During my Air Force career, but particularly in the last ten years, I frequently worked with new leadership. I constantly moved between senior leadership roles, as did my commanding officers, and between their moves and my own I was in a period of continuous adjustment. What I learned during that time, and what I think it teaches you, is that no matter where you are, or who your leader is, you need to continue to exercise your own, personal style of leadership in order to be successful. You need to trust yourself.  Particularly as a woman, our experiences, unique points of view and communication styles add value to any team. Our value-add is not that we can mimic or be like men it is precisely because we are not men that our value is of great impact. Harvard Business Review as well as other studies bear this out objectively.

I can think of many instances throughout my career where my collaborative approach has been like gold for managing successful change. When I was CEO of the 31st Medical Group at Aviano Air Base in Italy I remember walking into the hospital for the first time, and seeing its very long outpatient hallway. As I walked down the hallway there was a series of check-in desks within yards of each other, each staffed with separate check-in personnel. When I got back to the office I looked up the number of admin support allotted for a hospital of our size, and it didn’t even come close to the number that was staffing the hallway. What we had, were medical technicians sitting out in the halls doing check-in. And because the technicians weren’t doing the work of supporting our physicians, our physicians were busy filling in the job of medical technician. It was very inefficient and I knew how to fix it.  But rather than dictate change I held meetings with my leadership team and more importantly with my clinicians, listened to their issues and coached them so they took ownership over holding a LEAN event, bringing together all the stakeholders, and finding a solution. In the end, they came up with a plan for the centralized check in desk allowing the technicians to go back to the clinic and support the clinicians letting everyone to get back to the jobs for which they were trained.  Their solution was the same one I had few months earlier but because it was their idea and their plan they had ownership that wouldn’t have happened if I had told them the solution.

This same, collaborative approach worked in almost every challenging incident in which I was a leader and over time I learned to trust that this was a key part of my strength—collaboration and coaching others to find solutions. Leaders in both the military and in healthcare have to learn that the leader is usually not the problem solver. The problems need to be solved at the front line. Our job is to encourage and support input while letting those that are our core work staff take the lead. As emergency physicians, we make quick decisions that save lives while giving clear and concise directions to the teams that support us, but to truly improve the lives of our patients, and to fix the thousands of little and big problems in healthcare, we have to learn to be collaborative.
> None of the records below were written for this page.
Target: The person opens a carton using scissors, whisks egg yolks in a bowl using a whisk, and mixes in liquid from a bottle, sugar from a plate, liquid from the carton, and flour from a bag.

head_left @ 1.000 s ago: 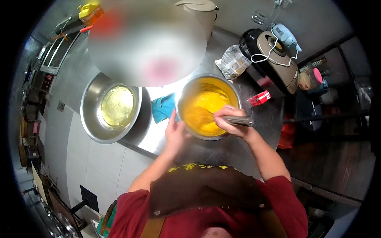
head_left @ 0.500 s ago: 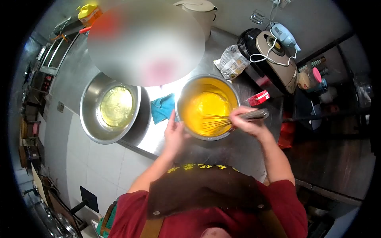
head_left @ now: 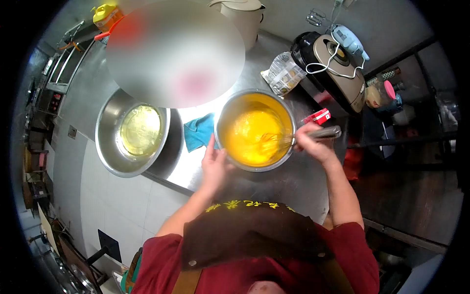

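Note:
A metal bowl (head_left: 260, 99) with yellow batter-like liquid (head_left: 252, 130) stands on the steel counter in front of me. My right hand (head_left: 314, 142) is closed round the handle of a wire whisk (head_left: 329, 133) at the bowl's right rim. The whisk's wires dip into the yellow liquid and are blurred. At the lower left of the bowl, my left hand (head_left: 214, 164) holds its side, fingers against the outer wall. Beside that hand lies a teal cloth (head_left: 198, 133). Further left, a larger metal basin (head_left: 108, 142) contains clear, pale yellowish liquid (head_left: 142, 131).
Right of the bowl are a small red box (head_left: 318, 116), a printed plastic bag (head_left: 284, 74) and a rice cooker (head_left: 338, 68) with a light-blue hand mixer (head_left: 350, 41) on top. A pale bucket (head_left: 242, 24) stands behind. A blurred oval hides the back of the counter.
The whisk has swept through the yellow liquid, and its handle has shifted right and slightly up with my right hand. My left hand stays at the bowl.

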Demonstrator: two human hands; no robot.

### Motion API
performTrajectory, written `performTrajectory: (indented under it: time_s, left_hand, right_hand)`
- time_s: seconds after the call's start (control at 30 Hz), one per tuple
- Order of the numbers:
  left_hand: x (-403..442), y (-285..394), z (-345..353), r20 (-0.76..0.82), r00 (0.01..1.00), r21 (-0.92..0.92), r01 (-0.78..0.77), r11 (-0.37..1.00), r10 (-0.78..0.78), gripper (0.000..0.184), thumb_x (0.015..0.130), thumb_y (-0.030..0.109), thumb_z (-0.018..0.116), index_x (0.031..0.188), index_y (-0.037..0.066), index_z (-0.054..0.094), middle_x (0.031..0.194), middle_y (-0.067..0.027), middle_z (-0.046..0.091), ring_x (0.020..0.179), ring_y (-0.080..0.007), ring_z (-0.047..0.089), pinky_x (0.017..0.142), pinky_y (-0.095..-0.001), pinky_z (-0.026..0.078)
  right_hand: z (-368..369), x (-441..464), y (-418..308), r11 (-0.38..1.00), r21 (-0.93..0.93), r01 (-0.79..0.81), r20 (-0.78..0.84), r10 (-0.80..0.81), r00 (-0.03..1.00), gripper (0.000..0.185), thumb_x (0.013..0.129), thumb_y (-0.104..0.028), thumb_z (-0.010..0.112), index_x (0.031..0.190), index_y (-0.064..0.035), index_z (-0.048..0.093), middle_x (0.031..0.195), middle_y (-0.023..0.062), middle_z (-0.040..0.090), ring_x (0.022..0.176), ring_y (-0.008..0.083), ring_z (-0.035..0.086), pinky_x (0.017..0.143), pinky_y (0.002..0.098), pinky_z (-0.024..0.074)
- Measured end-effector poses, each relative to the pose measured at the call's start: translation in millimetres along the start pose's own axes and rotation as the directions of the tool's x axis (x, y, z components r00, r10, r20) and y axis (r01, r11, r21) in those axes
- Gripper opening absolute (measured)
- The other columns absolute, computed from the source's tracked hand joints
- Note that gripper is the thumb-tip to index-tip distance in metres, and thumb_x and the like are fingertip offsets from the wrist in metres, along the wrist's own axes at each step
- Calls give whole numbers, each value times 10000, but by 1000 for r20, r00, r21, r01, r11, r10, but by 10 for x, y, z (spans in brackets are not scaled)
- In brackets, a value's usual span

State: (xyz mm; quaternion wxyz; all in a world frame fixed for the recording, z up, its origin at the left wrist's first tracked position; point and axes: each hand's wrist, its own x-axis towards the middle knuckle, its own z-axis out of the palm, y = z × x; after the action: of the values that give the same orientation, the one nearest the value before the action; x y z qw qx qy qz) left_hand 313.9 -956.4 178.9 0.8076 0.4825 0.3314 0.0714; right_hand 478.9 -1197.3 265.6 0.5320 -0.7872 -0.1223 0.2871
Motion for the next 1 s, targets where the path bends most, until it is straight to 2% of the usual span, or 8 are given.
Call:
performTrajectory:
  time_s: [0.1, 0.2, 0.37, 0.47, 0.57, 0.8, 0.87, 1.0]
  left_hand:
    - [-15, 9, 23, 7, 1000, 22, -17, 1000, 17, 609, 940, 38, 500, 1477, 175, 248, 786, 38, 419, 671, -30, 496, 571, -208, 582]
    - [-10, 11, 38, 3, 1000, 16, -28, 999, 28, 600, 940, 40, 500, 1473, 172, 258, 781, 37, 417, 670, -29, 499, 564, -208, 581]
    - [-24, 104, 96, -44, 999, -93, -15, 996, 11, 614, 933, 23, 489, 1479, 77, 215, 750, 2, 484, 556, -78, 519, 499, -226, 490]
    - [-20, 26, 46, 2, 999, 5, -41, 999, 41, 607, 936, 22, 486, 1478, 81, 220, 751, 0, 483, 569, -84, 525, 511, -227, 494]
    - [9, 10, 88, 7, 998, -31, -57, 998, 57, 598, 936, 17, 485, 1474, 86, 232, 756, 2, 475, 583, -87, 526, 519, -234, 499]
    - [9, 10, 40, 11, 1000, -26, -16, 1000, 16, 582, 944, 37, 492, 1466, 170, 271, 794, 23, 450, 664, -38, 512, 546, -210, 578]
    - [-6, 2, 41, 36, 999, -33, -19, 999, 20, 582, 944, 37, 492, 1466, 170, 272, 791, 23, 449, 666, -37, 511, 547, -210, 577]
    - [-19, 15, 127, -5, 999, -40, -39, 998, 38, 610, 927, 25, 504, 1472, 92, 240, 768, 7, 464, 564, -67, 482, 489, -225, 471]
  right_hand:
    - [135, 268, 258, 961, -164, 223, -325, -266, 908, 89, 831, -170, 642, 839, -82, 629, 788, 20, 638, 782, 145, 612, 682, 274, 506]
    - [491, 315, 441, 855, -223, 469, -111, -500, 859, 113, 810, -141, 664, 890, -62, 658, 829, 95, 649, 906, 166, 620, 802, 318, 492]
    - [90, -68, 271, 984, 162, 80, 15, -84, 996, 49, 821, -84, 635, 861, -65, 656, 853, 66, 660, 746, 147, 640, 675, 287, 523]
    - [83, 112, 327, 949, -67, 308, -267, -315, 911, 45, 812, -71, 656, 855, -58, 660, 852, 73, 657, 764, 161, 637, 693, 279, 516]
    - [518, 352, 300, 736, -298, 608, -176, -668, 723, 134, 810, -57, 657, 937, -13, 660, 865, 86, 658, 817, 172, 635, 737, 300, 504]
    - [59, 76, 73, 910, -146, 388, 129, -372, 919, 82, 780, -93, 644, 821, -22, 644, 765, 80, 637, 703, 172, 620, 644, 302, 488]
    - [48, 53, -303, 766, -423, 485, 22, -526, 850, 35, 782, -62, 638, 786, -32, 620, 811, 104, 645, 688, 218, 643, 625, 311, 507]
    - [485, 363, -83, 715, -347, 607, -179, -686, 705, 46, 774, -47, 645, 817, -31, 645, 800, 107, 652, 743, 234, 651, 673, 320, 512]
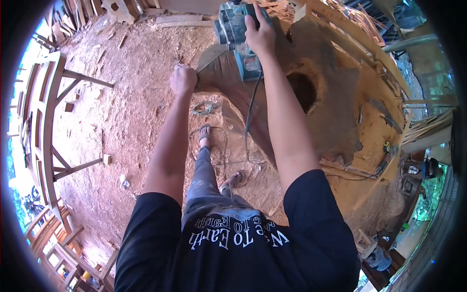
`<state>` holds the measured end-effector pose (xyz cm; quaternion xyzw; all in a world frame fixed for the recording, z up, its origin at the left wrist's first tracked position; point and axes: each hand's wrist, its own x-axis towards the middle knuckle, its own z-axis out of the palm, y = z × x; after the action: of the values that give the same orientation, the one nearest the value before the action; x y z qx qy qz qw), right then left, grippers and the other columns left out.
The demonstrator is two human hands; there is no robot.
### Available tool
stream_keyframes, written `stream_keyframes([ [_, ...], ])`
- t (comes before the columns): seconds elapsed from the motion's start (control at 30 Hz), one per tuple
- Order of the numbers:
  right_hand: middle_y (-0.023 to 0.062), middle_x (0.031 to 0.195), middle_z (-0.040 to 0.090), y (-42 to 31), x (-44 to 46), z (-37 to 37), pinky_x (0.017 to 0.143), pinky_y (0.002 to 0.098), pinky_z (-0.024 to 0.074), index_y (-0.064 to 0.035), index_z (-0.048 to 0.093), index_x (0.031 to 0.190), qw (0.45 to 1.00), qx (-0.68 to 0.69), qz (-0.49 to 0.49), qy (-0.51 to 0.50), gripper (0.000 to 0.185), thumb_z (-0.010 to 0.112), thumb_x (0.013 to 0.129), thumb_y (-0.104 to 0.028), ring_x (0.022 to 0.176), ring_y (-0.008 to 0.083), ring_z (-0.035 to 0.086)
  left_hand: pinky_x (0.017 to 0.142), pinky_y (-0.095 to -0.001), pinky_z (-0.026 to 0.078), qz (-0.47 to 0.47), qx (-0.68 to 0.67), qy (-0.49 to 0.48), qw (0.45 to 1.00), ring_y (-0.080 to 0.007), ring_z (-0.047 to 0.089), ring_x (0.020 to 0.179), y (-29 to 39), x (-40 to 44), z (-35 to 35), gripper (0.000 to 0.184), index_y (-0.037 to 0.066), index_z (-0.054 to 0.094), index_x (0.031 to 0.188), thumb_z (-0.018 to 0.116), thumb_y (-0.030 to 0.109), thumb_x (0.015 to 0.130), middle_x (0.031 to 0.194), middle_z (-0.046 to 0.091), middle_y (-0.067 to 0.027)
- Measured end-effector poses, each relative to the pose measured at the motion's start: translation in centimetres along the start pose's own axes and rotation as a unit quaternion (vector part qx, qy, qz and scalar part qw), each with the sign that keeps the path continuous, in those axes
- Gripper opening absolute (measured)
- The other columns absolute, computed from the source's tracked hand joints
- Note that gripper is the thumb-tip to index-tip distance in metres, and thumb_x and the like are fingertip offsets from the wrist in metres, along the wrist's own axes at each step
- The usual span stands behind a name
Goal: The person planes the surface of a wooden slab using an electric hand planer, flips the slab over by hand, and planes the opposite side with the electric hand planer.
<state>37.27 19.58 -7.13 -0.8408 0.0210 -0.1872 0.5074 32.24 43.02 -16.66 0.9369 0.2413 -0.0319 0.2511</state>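
My right hand (260, 35) is wrapped round the top handle of a teal electric planer (249, 68), which rests on a broad, dark wooden slab (335, 92) with an irregular edge and a large round hole. A power cord (251, 104) runs from the planer down past the slab's near edge. My left hand (184, 80) is closed at the slab's left edge, beside a pale, flat pointed piece (211, 56). Whatever lies inside its fingers is hidden.
Wood shavings cover the ground (121, 112), where cords loop near my feet (205, 134). A wooden frame (48, 117) stands at left. Sawdust-covered timber (379, 97) borders the slab at right, with a small tool (386, 163) near its corner. Planks (428, 131) are stacked farther right.
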Motion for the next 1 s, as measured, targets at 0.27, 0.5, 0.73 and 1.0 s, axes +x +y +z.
stream_keyframes([
  [0.27,0.0213,0.107,0.065,-3.9,-16.5,-6.0,0.08,0.0428,0.0515,-0.0212,0.039,0.153,0.999,-0.037,0.016,0.028,0.057,0.055,0.099,-0.031,0.097,0.0376,0.063,0.097,-0.0515,0.049,-0.026,-0.044,0.009,0.999,-0.0426,0.062,0.115,0.6,-0.5,-0.4,0.05,-0.002,0.067,0.116,0.034,0.034,0.102,0.121,0.066,-0.026],
  [0.5,0.0137,0.097,0.056,-5.1,-38.8,-15.4,0.077,0.0311,0.0457,-0.0023,0.035,0.153,0.991,0.029,0.117,-0.061,0.058,0.053,0.098,-0.01,0.088,0.0218,0.054,0.105,-0.0491,0.041,-0.064,-0.102,0.066,0.991,-0.0391,0.054,0.124,0.1,-0.5,0.4,0.055,-0.003,0.058,0.126,0.03,0.04,0.105,0.132,0.058,-0.0258],
  [0.73,0.0211,0.125,0.058,-5.9,-28.2,-11.8,0.095,0.0334,0.0451,-0.0041,0.04,0.151,0.993,0.049,0.084,-0.07,0.055,0.056,0.1,-0.018,0.117,0.0317,0.055,0.103,-0.0506,0.041,-0.042,-0.15,0.134,0.979,-0.0429,0.056,0.121,-0.7,-0.1,1.4,0.057,-0.005,0.06,0.123,0.029,0.039,0.105,0.129,0.059,-0.0293],
  [1.0,0.0261,0.133,0.06,-5.5,-19.1,-6.4,0.096,0.0416,0.0502,-0.0103,0.045,0.149,0.998,0.037,0.042,-0.043,0.051,0.055,0.102,-0.028,0.121,0.0429,0.059,0.109,-0.0485,0.038,-0.066,-0.155,0.111,0.98,-0.0417,0.05,0.129,-0.5,-0.4,1.2,0.062,-0.006,0.051,0.138,0.028,0.043,0.106,0.139,0.054,-0.0266],
])
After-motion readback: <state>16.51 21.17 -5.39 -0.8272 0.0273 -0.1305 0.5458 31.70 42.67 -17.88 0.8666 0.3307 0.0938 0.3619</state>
As women in leadership or those that aspire to grow into leadership, our inherent strengths in language and communication are often greater than our counterparts and gives us an advantage. The trick is to own that style regardless of the surrounding circumstances. The trick is to trust ourselves.

The culture at US Acute Care Solutions relies on collaboration to be successful. We are a fast-growing company that has brought together the best groups from around the country. I joined USACS because I knew it could play a pivotal role in creating opportunity for emergency physicians to own their practices. When I say own, I’m not referring to the financial equity that we give, I’m referring to taking ownership over our practice, and most importantly taking ownership over our decisions. I knew the job would be exciting and challenging because to some extent we are building the plane as we’re flying it. Sometimes that feels a little chaotic, but at the same time our culture of owning it gives us the opportunity to build a truly great company.